_What the exercise asks:_
From the material below, return every line that includes "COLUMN".

Content starts

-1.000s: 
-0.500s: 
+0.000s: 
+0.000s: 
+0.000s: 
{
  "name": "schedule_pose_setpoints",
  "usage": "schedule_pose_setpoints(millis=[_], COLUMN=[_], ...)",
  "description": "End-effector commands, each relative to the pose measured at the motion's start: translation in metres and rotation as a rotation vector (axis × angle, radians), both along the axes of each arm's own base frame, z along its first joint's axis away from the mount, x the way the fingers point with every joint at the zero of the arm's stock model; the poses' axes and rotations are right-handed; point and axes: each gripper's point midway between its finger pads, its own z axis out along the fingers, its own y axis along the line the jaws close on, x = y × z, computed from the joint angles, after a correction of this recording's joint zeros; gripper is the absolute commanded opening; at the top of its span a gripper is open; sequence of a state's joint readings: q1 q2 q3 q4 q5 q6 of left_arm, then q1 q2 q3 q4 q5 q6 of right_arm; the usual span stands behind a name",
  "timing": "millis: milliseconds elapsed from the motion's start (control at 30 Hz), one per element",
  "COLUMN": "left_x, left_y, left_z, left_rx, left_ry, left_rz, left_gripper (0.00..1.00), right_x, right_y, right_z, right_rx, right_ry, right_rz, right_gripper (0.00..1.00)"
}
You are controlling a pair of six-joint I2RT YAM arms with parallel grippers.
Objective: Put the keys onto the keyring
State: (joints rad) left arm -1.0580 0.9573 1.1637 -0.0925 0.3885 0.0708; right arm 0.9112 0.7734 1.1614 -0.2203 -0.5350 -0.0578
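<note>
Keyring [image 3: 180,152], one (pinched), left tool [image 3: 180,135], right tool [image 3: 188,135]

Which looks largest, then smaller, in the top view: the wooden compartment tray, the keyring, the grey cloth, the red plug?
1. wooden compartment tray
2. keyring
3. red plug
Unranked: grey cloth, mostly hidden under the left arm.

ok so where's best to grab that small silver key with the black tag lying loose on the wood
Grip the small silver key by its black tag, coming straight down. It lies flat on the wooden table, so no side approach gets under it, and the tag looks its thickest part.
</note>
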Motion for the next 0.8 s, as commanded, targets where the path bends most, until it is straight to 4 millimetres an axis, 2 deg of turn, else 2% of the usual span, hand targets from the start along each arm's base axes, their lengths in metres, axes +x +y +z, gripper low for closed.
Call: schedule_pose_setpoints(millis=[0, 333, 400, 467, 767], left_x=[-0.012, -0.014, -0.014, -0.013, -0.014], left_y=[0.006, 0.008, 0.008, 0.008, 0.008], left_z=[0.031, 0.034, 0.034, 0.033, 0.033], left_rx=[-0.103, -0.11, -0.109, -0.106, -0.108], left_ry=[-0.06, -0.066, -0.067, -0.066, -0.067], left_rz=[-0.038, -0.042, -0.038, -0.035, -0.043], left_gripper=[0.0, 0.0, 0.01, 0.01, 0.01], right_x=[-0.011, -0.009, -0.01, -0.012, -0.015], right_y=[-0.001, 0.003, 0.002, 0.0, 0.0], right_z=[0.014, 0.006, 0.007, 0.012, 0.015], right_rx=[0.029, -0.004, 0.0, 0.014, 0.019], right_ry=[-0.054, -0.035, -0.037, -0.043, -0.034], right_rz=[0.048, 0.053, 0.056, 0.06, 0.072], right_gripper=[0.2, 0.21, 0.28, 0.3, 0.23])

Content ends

_The answer:_
  "usage": "schedule_pose_setpoints(millis=[_], COLUMN=[_], ...)",
  "COLUMN": "left_x, left_y, left_z, left_rx, left_ry, left_rz, left_gripper (0.00..1.00), right_x, right_y, right_z, right_rx, right_ry, right_rz, right_gripper (0.00..1.00)"

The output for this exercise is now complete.